▸ REQUIRED ACTION: Every line below between the line holding "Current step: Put" and the line holding "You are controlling", inclusive, should be repeated exactly, and all other lines omitted.

▸ DATASET SECTION:
[Start of Attachment]

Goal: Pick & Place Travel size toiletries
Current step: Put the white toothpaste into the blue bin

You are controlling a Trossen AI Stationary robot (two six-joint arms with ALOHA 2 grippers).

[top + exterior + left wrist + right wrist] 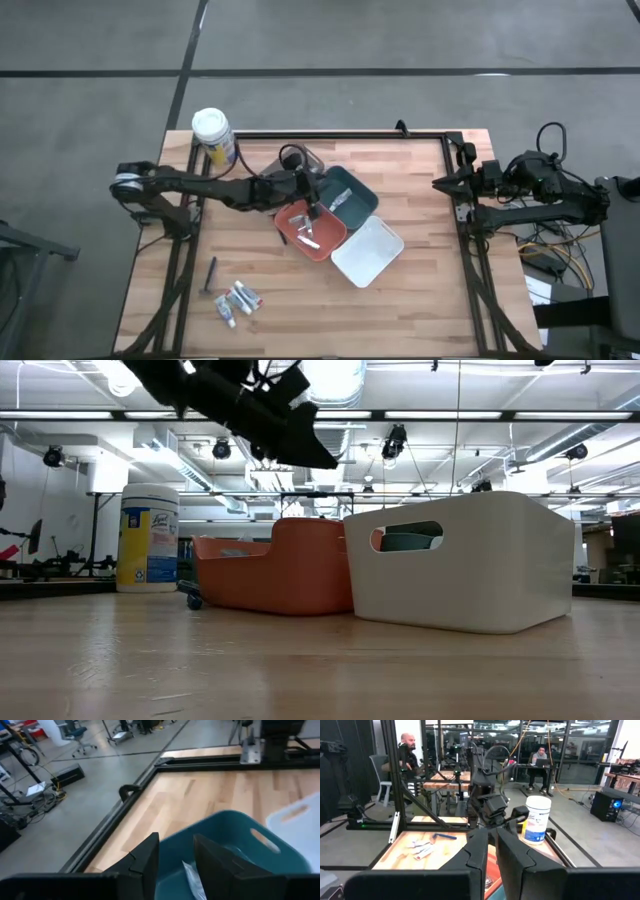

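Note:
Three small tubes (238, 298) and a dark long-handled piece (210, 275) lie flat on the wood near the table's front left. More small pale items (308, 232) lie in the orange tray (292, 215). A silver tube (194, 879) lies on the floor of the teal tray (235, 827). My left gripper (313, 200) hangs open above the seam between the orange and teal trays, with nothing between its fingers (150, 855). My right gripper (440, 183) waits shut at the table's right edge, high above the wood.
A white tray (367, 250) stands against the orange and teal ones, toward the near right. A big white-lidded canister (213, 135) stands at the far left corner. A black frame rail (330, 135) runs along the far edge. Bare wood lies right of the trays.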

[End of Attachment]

▸ SOLUTION TO THIS EXERCISE:
Current step: Put the white toothpaste into the blue bin

You are controlling a Trossen AI Stationary robot (two six-joint arms with ALOHA 2 grippers).

Nothing else is required for this exercise.